REQUIREMENT
Copy every entry exactly as given, minus the images.

[Collected data]
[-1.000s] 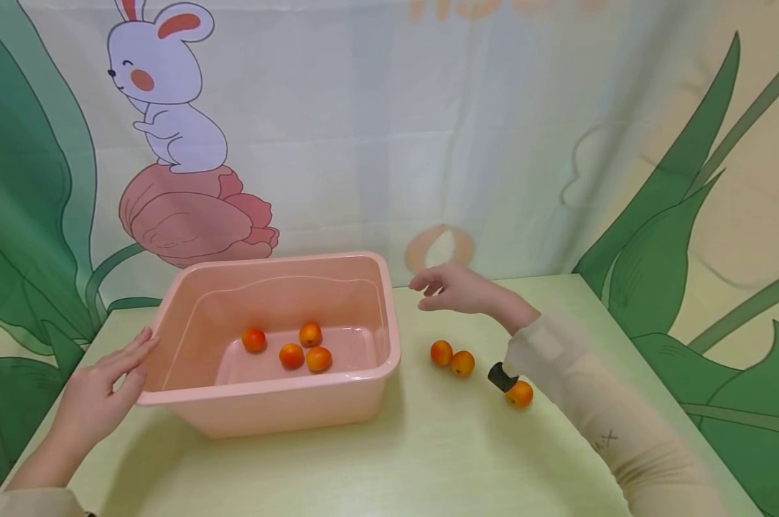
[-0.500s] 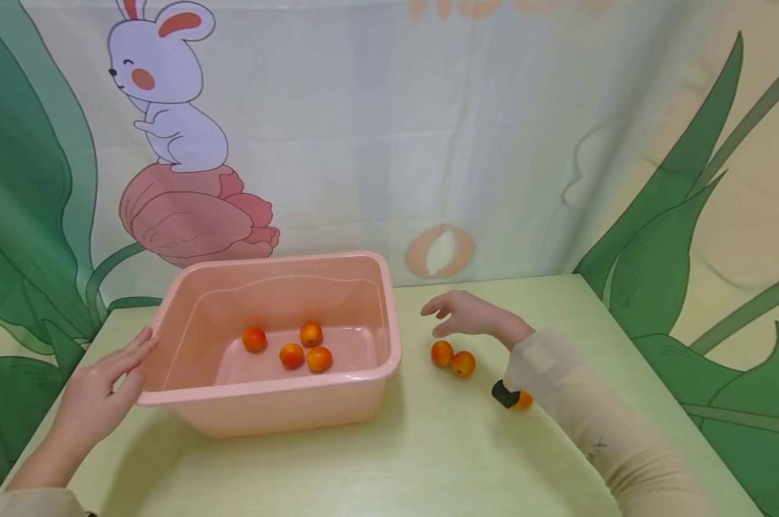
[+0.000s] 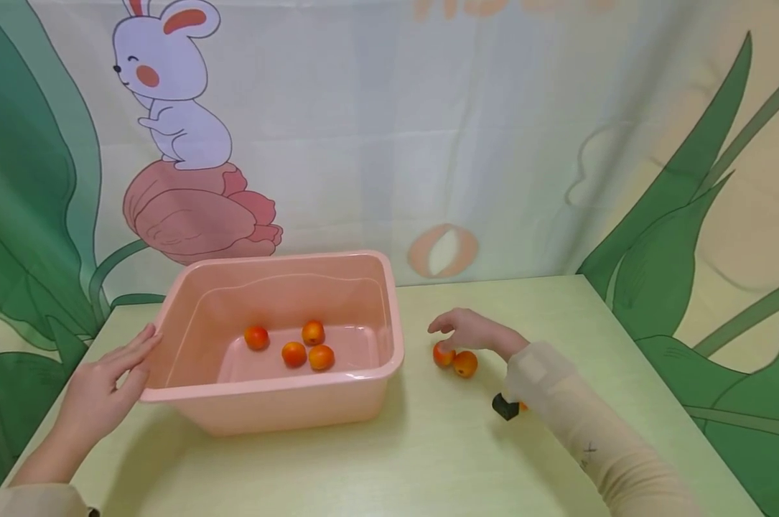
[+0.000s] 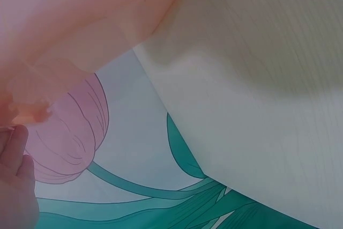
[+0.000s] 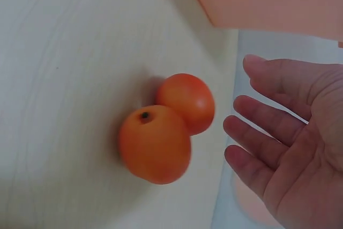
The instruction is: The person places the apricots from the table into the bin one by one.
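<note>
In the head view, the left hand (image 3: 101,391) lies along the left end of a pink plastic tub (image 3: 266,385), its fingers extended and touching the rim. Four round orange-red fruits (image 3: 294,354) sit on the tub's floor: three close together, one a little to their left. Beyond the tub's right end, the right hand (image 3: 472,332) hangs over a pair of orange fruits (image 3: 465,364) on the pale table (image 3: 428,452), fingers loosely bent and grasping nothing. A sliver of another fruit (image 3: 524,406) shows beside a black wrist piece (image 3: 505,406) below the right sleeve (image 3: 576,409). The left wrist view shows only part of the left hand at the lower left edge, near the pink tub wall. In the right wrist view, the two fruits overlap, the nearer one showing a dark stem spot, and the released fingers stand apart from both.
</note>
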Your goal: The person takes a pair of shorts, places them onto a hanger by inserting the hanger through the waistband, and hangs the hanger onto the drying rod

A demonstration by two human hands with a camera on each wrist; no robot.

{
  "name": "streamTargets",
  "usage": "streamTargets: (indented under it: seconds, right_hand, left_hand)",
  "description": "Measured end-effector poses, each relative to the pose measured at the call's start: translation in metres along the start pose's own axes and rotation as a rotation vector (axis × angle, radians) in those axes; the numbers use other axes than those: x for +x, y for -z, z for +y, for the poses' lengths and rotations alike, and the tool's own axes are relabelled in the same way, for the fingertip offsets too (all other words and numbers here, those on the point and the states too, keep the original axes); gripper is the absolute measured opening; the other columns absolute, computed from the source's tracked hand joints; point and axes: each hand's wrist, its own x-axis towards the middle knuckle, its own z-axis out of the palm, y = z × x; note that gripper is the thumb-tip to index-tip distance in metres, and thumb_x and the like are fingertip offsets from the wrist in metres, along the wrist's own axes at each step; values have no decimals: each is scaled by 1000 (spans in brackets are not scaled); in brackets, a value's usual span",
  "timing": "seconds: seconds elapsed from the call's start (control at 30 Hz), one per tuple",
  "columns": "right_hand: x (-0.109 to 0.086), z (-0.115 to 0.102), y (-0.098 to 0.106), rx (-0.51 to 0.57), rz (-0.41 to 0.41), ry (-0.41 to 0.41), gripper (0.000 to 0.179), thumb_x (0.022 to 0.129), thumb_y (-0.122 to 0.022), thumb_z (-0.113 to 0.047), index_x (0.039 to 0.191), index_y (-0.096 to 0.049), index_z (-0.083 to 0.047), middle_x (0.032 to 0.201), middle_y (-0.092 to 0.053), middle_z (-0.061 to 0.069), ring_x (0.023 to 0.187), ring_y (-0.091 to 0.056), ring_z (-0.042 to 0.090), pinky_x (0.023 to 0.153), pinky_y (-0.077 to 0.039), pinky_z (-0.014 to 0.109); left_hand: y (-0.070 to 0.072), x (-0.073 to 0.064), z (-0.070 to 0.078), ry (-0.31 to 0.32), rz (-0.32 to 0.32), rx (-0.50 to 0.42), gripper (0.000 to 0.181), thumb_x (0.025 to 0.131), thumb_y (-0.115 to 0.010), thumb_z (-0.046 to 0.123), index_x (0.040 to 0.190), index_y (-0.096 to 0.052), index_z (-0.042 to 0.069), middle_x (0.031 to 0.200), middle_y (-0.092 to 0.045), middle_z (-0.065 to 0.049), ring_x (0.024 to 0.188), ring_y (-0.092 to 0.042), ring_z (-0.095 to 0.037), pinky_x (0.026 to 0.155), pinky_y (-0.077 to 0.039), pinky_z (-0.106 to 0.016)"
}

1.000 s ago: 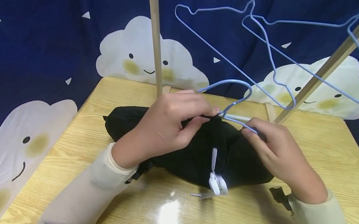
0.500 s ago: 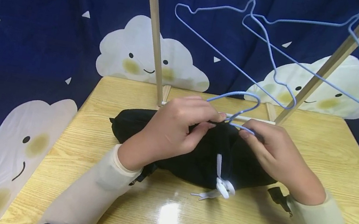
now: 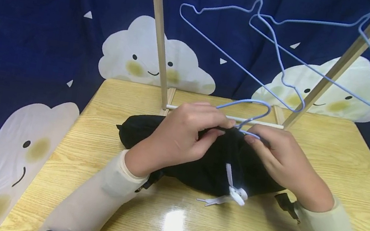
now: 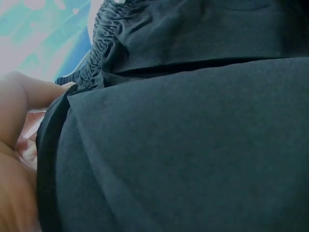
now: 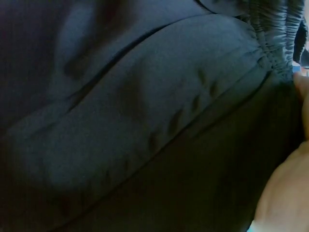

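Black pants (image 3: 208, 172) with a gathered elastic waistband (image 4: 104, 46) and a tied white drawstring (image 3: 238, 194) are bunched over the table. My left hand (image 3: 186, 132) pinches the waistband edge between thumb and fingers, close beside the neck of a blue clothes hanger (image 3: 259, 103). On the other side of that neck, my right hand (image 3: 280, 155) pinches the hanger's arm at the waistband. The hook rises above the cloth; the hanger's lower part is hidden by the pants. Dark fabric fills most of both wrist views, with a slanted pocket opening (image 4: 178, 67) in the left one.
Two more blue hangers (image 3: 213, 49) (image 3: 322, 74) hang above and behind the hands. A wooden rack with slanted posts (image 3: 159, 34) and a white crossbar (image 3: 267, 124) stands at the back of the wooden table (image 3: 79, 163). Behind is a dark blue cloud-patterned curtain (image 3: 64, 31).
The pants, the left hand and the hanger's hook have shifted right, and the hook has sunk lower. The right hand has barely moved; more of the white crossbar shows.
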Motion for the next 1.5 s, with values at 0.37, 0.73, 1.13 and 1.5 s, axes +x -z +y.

TASK SOLUTION
[-1.000s] 
[-0.500s] 
[+0.000s] 
[+0.000s] 
[+0.000s] 
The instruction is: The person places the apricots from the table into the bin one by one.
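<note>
In the head view, the left hand (image 3: 101,391) lies along the left end of a pink plastic tub (image 3: 266,385), its fingers extended and touching the rim. Four round orange-red fruits (image 3: 294,354) sit on the tub's floor: three close together, one a little to their left. Beyond the tub's right end, the right hand (image 3: 472,332) hangs over a pair of orange fruits (image 3: 465,364) on the pale table (image 3: 428,452), fingers loosely bent and grasping nothing. A sliver of another fruit (image 3: 524,406) shows beside a black wrist piece (image 3: 505,406) below the right sleeve (image 3: 576,409). The left wrist view shows only part of the left hand at the lower left edge, near the pink tub wall. In the right wrist view, the two fruits overlap, the nearer one showing a dark stem spot, and the released fingers stand apart from both.
</note>
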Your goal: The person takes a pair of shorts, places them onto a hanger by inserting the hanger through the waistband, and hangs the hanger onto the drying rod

A demonstration by two human hands with a camera on each wrist; no robot.

{
  "name": "streamTargets",
  "usage": "streamTargets: (indented under it: seconds, right_hand, left_hand)",
  "description": "Measured end-effector poses, each relative to the pose measured at the call's start: translation in metres along the start pose's own axes and rotation as a rotation vector (axis × angle, radians) in those axes; the numbers use other axes than those: x for +x, y for -z, z for +y, for the poses' lengths and rotations alike, and the tool's own axes are relabelled in the same way, for the fingertip offsets too (all other words and numbers here, those on the point and the states too, keep the original axes); gripper is the absolute measured opening; the other columns absolute, computed from the source's tracked hand joints; point and axes: each hand's wrist, its own x-axis towards the middle knuckle, its own z-axis out of the palm, y = z × x; note that gripper is the thumb-tip to index-tip distance in metres, and thumb_x and the like are fingertip offsets from the wrist in metres, along the wrist's own axes at each step; values have no decimals: each is scaled by 1000 (spans in brackets are not scaled); in brackets, a value's usual span",
  "timing": "seconds: seconds elapsed from the call's start (control at 30 Hz), one per tuple",
  "columns": "right_hand: x (-0.109 to 0.086), z (-0.115 to 0.102), y (-0.098 to 0.106), rx (-0.51 to 0.57), rz (-0.41 to 0.41), ry (-0.41 to 0.41), gripper (0.000 to 0.179), thumb_x (0.022 to 0.129), thumb_y (-0.122 to 0.022), thumb_z (-0.113 to 0.047), index_x (0.039 to 0.191), index_y (-0.096 to 0.049), index_z (-0.083 to 0.047), middle_x (0.032 to 0.201), middle_y (-0.092 to 0.053), middle_z (-0.061 to 0.069), ring_x (0.023 to 0.187), ring_y (-0.091 to 0.056), ring_z (-0.042 to 0.090), pinky_x (0.023 to 0.153), pinky_y (-0.077 to 0.039), pinky_z (-0.014 to 0.109); left_hand: y (-0.070 to 0.072), x (-0.073 to 0.064), z (-0.070 to 0.078), ry (-0.31 to 0.32), rz (-0.32 to 0.32), rx (-0.50 to 0.42), gripper (0.000 to 0.181), thumb_x (0.025 to 0.131), thumb_y (-0.115 to 0.010), thumb_z (-0.046 to 0.123), index_x (0.040 to 0.190), index_y (-0.096 to 0.052), index_z (-0.042 to 0.069), middle_x (0.031 to 0.200), middle_y (-0.092 to 0.045), middle_z (-0.065 to 0.049), ring_x (0.024 to 0.188), ring_y (-0.092 to 0.042), ring_z (-0.095 to 0.037), pinky_x (0.026 to 0.155), pinky_y (-0.077 to 0.039), pinky_z (-0.106 to 0.016)"
}

1.000 s ago: 
0.500 s ago: 
now: 
now: 
now: 

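Black pants (image 3: 208, 172) with a gathered elastic waistband (image 4: 104, 46) and a tied white drawstring (image 3: 238, 194) are bunched over the table. My left hand (image 3: 186, 132) pinches the waistband edge between thumb and fingers, close beside the neck of a blue clothes hanger (image 3: 259, 103). On the other side of that neck, my right hand (image 3: 280, 155) pinches the hanger's arm at the waistband. The hook rises above the cloth; the hanger's lower part is hidden by the pants. Dark fabric fills most of both wrist views, with a slanted pocket opening (image 4: 178, 67) in the left one.
Two more blue hangers (image 3: 213, 49) (image 3: 322, 74) hang above and behind the hands. A wooden rack with slanted posts (image 3: 159, 34) and a white crossbar (image 3: 267, 124) stands at the back of the wooden table (image 3: 79, 163). Behind is a dark blue cloud-patterned curtain (image 3: 64, 31).
The pants, the left hand and the hanger's hook have shifted right, and the hook has sunk lower. The right hand has barely moved; more of the white crossbar shows.
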Motion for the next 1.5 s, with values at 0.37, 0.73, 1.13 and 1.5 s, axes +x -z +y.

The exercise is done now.